Corriere della Sera, 6 settembre 2019
I 111 anni di nonna Cecilia
Ha guidato l’auto fino a 102 anni, ha fatto scarpinate in montagna fin oltre i 90, ha sciato fino agli 80, e per tutta la vita, per tenersi in forma, non ha preso l’ascensore, neanche quando abitava al quarto piano. Ora sta al secondo, nella Gorizia dov’è nata nel 1908 e, fino a Natale scorso, ancora affrontava le scale a piedi. Cecilia Seghizzi, due guerre alle spalle, ha festeggiato 111 anni ieri.
Compositrice e pittrice, insegnante di musica e direttrice di coro, sospetta che il segreto della sua longevità stia nell’aver sempre tenuto impegnati cervello, mani e gambe. Abbandonare violino e pennelli, diventati difficili da maneggiare, le è dispiaciuto, perché le immagini e la musica, nella testa, ci sono ancora. L’età si sente più che altro nella voce. Dice: «Vorrei parlare con più scioltezza e questo mi fa imbizzarrire». L’aiuta a raccontarsi l’amica Loredana, che è stata sua allieva di canto negli anni 50.
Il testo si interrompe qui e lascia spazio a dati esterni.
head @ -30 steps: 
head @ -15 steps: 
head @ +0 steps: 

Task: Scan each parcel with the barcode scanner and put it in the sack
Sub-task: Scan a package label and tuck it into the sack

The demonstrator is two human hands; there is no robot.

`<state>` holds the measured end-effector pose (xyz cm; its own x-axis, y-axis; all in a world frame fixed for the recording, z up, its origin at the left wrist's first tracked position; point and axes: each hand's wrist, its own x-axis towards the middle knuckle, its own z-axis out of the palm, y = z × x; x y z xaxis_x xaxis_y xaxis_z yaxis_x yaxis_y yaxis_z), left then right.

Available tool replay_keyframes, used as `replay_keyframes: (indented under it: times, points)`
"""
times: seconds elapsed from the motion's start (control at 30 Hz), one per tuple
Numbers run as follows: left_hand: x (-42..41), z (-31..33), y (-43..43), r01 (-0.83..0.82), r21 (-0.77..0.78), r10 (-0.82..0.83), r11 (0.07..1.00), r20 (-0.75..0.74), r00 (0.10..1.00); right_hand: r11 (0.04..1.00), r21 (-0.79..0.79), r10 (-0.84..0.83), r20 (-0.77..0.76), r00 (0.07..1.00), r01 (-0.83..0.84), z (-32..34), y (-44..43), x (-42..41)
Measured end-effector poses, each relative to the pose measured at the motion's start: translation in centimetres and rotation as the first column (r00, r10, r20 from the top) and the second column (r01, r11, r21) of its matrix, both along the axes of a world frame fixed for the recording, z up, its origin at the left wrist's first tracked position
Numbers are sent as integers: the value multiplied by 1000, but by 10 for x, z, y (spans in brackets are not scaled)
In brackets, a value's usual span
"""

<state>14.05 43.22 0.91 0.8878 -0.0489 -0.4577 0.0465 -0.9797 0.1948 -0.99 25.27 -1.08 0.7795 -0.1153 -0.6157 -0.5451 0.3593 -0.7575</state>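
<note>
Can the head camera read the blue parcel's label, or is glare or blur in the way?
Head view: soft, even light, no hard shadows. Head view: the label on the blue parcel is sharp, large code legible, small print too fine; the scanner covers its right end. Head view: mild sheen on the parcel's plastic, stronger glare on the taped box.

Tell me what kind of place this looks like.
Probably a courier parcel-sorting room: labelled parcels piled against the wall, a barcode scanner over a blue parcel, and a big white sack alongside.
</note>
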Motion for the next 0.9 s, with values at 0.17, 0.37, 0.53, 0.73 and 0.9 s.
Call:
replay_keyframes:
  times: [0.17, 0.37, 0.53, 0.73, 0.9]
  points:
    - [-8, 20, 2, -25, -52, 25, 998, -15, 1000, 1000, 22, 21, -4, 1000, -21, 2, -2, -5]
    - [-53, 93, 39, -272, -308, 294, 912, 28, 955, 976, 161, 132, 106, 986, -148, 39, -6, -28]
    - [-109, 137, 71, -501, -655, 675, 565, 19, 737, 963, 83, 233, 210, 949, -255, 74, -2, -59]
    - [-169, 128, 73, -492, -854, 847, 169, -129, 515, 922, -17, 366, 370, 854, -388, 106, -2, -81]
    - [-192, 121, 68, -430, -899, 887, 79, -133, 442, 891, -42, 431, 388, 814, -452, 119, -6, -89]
Cecilia ha composto 130 pezzi per gruppi strumentali, soprattutto per cori e voci e d’ispirazione barocca e rinascimentale. Ha dipinto, anche su commissione, centinaia di quadri. Ha inaugurato di persona l’ultima mostra nel 2017 e ha spiegato: «A lungo, ho amato acquerelli di fiori e paesaggi, ma dopo i cent’anni ho scoperto la libertà di esprimermi nelle composizioni più astratte. Io preferisco definirle: immaginative». Come a dire che non si finisce mai di crescere e di evolversi.
Fino a qualche anno fa, dava ancora lezioni di pittura a un gruppo di signore goriziane. Ora, ammette che il compleanno la coglie triste, perché ha sempre avuto una salute di ferro e ormai si muove poco, parla male. Mangia ancora di gusto, «poco di tutto», compresa la «minestra ghiotta triestina», con gnocchi di uova, burro e pangrattato in brodo di carne. Ha perso tutti i familiari, ma le restano degli amici, tutti ex allievi di coro. «Mezza Gorizia, praticamente», chiosa. L’altro segreto di longevità devono essere le connessioni sociali: in città, la conoscono tutti, ha passato la vita insegnando teoria della musica, solfeggio, canto, dirigendo cori.
Nel 1953 ha vinto il primo premio al Concorso Polifonico Nazionale di Brescia con il Complesso goriziano, che lei stessa aveva fondato e dirigeva. Diplomata al Conservatorio Verdi di Milano, ha nostalgia per i concerti tenuti prima di tornare a Gorizia, dopo la morte del padre, nel 1933. Il papà era il compositore e maestro di cappella del Duomo di Gorizia Cesare Augusto Seghizzi, il nonno l’organista Angelo Seghizzi. Lei è stata per decenni attiva nel Premio Seghizzi, che tuttora organizza concorsi internazionali di canto corale, solistico e di composizione (sul podio, a luglio, c’erano Ucraina, Giappone, Canada. Il direttore artistico è il polacco Eugeniusz Kuz). Era musicista anche il marito, il pianista e compositore Luigi Campolieto, i cui studi, capricci e interludi ancora si trovano in catalogo. Cecilia riconosce di aver vissuto un grande amore, seppure segnato dall’attesa e dalla distanza: «Ci eravamo incontrati al Conservatorio, ci eravamo lasciati quando dovetti tornare a Gorizia, per stare vicina a mamma e fratello. Ma io e Luigi ci siamo ritrovati intorno ai cinquant’anni, quando finalmente ci siamo sposati». Nei suoi ricordi non c’è spazio per le lamentele, per quello che poteva andar meglio e non è stato. Il carattere è di ferro, come sanno i suoi studenti. Cecilia non si è abbattuta neanche quando il marito è mancato troppo presto, nel 1975. Assicura di aver avuto una bella vita: «Ho fatto quello che ho voluto, ho girato il mondo, ho viaggiato fino in Cina, sono sempre stata bene e ho evitato i farmaci il più possibile. Forse il segreto è proprio questo: che ho sempre preso pochissimi medicinali».